Toda la técnica del dibujo
Hay de todo, excepto ocasión de aburrirse, porque no solo es que los dibujos vayan de una Santa Cecilia (h. 1640) a un curioso Caballero con hombrecillos subiendo por su cuerpo (finales 1620s), sino que las técnicas y materiales pueden ser muy diferentes. Hay dibujos tan complejos y acabados como el Santo atado a un árbol (1626) que son sanguina casi escultórica, otros como Estudios de Tizio (com. 1630s)que son pluma y aguada apenas indicados, mientras en otros como la Adoración a los Pastores nocturna (princ. 1640s) alterna lápiz negro y sanguina con aguada parda y gris con realces de blanco. Que ya es elaborar un dibujo. No se trata de una evolución homogénea en el tiempo, porque esa variedad se produce en todas las épocas.
Como se ha tenido el detalle de incluir algunos cuadros referidos en los dibujos, como el Apolo y Marsías (1637) que, cosa curiosa, es mucho menos gore viniendo de un caravaggista que el pintado unos sesenta años antes por Tiziano, el recorrido no tiene nada de repetitivo. Y no es que la repetición esté necesariamente mal.
Por poner un ejemplo, los 91 dibujos que Sandro Boticelli realizó sobre la Divina Comedia de Dante tienen exactamente la misma factura y usan la misma técnica. Y precisamente eso genera un ritmo que acompaña de hoja en hoja.
Lo de Ribera refleja otro momento, el de los Cuartos de Maravillas (antes Gabinetes de Curiosidades), el de la primeros descubrimientos científicos, el de un arte dividido entre patrones eclesiásticos, nobiliarios y a veces burgueses, un momento donde lo místico y sublime nunca estaba muy lejos de la violencia y la injusticia más abyectas.
La exposición, bien montada pero sin excesos, es un gozo para la vista y uno puede asombrarse tanto de la mano del artista como de sus concepciones o de las escenas que retrata, un nombre que unir a los de Goya y Picasso mencionados antes. A la espera siempre de sorpresas imprevistas, algo muy notable de esta exposición y este catálogo es que no podrían haberse realizado hace poco más de medio siglo.
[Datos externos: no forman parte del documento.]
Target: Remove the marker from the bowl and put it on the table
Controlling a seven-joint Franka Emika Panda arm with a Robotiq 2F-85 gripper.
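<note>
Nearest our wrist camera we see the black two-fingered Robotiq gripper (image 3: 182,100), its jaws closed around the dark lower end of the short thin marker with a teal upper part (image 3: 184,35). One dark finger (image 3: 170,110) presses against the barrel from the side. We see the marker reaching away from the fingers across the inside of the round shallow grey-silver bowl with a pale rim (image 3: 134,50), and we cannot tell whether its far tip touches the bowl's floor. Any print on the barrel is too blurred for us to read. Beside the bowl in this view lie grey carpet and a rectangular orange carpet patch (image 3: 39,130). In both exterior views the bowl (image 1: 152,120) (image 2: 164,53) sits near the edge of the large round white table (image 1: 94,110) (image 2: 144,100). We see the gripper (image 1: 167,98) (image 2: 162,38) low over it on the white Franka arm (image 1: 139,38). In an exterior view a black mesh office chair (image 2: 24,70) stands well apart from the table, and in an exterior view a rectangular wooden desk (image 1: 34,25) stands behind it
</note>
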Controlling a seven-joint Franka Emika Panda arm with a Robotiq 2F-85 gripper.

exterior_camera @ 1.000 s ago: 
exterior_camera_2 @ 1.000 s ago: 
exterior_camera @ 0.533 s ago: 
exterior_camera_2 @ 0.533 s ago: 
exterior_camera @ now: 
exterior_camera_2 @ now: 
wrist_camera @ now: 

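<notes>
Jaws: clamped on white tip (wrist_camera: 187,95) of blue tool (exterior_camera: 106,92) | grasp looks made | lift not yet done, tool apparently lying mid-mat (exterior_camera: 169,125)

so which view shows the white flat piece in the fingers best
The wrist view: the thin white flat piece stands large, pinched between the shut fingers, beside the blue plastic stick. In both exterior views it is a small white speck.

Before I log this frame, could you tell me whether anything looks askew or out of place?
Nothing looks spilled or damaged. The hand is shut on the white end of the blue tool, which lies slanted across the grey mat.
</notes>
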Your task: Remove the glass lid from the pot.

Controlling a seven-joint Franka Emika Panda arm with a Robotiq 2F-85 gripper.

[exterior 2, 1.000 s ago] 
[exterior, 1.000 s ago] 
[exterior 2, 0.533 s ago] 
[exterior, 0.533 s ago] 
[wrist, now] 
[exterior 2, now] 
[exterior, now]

Hasta esas fechas el Ribera dibujante, mencionado con admiración hasta bien entrado el siglo XVIII, había casi desaparecido y la mayor parte de sus obras atribuidas a otros artistas. Un caso de olvido menos espectacular que los de Caravaggio o el coetáneo de Ribera, Georges Latour, pero que de nuevo indica los vaivenes de las historias oficiales. Viene a ser el punto irónico de una exposición que, sin ser pintura, puede contarse entre las muy importantes de esa gran pinacoteca que es el Prado.